The reason I kept guessing, was because you kept _not_ telling. Until then:
[https://news.ycombinator.com/item?id=21719065](https://news.ycombinator.com/item?id=21719065)

Finally something I can argue with.

------
zer00eyz
Two malicious Python libraries caught stealing SSH and GPG keys:
[https://news.ycombinator.com/item?id=21701488](https://news.ycombinator.com/item?id=21701488)

Raise your hand if you are executing code in your project that was written
OUTSIDE your organization, and has never been reviewed by people within your
organization.

This is the ham sandwich problem.

If a stranger walked up to you on the street and handed you a ham sandwich
would you eat it? I would venture to guess that most of you would NOT. However
many of us are all too happy to grab some random chunk of code off the
internet and shove it into production without a second thought.

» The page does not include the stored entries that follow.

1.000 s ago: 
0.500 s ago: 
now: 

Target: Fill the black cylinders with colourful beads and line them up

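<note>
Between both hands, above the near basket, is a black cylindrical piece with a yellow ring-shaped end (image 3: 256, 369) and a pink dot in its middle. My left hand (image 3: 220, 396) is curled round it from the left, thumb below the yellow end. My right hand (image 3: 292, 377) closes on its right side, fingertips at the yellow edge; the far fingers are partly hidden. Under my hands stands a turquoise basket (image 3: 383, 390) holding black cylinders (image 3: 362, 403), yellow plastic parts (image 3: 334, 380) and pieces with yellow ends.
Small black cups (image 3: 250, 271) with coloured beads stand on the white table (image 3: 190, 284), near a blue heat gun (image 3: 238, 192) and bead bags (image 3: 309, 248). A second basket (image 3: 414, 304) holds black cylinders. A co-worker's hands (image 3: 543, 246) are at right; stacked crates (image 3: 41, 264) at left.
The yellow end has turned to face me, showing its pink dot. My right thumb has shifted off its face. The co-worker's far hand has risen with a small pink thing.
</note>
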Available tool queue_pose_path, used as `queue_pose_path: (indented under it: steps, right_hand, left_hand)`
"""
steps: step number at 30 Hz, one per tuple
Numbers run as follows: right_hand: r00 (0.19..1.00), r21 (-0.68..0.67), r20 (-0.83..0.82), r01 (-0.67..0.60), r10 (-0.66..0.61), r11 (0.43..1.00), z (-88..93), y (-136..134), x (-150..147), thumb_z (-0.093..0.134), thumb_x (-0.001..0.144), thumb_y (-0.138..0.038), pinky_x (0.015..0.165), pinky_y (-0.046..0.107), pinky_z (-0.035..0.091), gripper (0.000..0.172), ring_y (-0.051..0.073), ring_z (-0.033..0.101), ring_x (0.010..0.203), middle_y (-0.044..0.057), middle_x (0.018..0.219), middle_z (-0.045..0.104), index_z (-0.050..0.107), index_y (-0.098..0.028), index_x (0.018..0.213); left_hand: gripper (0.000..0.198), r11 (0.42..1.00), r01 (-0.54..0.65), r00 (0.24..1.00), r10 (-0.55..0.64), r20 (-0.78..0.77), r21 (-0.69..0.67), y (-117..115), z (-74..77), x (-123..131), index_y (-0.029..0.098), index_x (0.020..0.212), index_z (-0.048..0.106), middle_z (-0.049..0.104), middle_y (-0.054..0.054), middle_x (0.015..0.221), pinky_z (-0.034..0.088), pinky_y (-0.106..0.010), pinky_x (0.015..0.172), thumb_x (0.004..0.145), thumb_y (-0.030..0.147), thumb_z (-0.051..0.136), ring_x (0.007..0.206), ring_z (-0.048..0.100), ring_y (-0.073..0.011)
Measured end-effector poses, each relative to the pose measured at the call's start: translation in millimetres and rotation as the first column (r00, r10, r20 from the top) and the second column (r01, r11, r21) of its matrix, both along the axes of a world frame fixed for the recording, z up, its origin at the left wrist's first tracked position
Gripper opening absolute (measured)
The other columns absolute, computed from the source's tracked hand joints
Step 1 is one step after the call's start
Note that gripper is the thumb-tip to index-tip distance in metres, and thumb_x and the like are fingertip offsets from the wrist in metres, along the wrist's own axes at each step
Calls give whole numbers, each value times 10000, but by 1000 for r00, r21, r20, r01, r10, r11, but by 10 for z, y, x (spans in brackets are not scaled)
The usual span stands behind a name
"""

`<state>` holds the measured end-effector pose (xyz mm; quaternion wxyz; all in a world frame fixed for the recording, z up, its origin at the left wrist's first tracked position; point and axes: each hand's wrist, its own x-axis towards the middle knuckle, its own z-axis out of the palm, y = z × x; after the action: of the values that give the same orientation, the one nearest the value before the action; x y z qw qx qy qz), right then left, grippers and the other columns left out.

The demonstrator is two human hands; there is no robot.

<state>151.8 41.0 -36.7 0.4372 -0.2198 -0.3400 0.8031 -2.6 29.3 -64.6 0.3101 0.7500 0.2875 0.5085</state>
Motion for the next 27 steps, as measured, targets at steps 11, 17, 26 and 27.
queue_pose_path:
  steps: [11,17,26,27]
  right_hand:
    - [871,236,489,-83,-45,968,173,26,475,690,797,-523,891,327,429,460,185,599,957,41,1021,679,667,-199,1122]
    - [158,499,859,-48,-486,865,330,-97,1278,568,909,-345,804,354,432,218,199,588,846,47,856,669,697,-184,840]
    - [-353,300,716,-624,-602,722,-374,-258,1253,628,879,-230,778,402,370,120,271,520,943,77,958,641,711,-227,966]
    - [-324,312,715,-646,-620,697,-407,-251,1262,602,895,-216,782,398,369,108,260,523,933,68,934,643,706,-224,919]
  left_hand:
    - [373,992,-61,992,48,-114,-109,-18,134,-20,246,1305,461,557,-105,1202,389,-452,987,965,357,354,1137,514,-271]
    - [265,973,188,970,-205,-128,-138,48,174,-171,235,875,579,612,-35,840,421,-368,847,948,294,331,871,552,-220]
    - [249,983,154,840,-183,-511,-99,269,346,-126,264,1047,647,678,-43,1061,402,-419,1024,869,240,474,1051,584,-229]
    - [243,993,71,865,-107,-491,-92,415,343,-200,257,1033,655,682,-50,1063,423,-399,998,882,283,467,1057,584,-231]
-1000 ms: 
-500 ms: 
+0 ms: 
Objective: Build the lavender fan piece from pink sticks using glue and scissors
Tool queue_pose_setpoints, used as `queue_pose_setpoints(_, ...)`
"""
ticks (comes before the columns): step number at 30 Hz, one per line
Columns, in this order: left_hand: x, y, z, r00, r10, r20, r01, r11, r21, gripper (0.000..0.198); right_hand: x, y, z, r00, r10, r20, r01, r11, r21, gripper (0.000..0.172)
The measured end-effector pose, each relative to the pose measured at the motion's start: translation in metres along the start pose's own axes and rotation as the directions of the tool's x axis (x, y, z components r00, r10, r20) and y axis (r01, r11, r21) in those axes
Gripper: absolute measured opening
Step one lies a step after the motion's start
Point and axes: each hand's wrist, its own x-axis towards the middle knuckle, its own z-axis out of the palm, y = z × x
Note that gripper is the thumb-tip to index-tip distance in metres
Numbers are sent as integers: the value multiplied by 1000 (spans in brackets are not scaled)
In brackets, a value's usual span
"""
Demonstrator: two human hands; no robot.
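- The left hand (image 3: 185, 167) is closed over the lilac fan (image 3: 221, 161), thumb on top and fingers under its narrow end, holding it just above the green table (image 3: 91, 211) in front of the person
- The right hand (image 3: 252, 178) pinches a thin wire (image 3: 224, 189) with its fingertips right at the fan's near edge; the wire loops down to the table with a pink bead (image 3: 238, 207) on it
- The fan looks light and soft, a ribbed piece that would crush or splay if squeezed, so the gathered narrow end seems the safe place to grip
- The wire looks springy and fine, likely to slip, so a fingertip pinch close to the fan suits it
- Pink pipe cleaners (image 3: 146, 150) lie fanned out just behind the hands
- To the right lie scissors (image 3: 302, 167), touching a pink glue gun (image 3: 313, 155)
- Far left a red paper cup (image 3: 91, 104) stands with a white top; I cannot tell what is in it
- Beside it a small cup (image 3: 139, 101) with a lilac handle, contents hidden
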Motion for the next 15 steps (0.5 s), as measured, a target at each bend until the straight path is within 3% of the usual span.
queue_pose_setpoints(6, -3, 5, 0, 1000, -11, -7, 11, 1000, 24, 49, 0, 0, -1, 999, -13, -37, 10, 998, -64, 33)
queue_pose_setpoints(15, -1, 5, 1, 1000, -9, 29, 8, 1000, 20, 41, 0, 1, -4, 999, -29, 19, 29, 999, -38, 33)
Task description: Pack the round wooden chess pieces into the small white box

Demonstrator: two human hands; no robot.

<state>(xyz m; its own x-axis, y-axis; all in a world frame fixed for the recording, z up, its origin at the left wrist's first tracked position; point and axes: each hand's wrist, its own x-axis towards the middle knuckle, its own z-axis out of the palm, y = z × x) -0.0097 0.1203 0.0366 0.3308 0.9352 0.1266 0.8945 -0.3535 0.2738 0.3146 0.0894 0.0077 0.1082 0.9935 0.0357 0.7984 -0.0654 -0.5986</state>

Personal and social information of 1.2B people discovered in data leak
[https://news.ycombinator.com/item?id=21606415](https://news.ycombinator.com/item?id=21606415)

Is this another ham sandwich from a stranger that has been eaten? How often is
the "bug" implicit trust and poor design or default behavior?

What about Specter? A hardware level exploit was bound to come up again, we
have had hardware bugs before (1994 pentium math bug) but exploitable ones are
"fairly rare".

\------------

The old mantra "security through obscurity" is true, but it has some serious
validity issues when there aren't enough eyeballs on the software we are
already running, and were generating more at a rate where people can NOT keep
up! (This doesn't address the fact that we are now building opaque boxes with
ML that NO ONE understands accurately).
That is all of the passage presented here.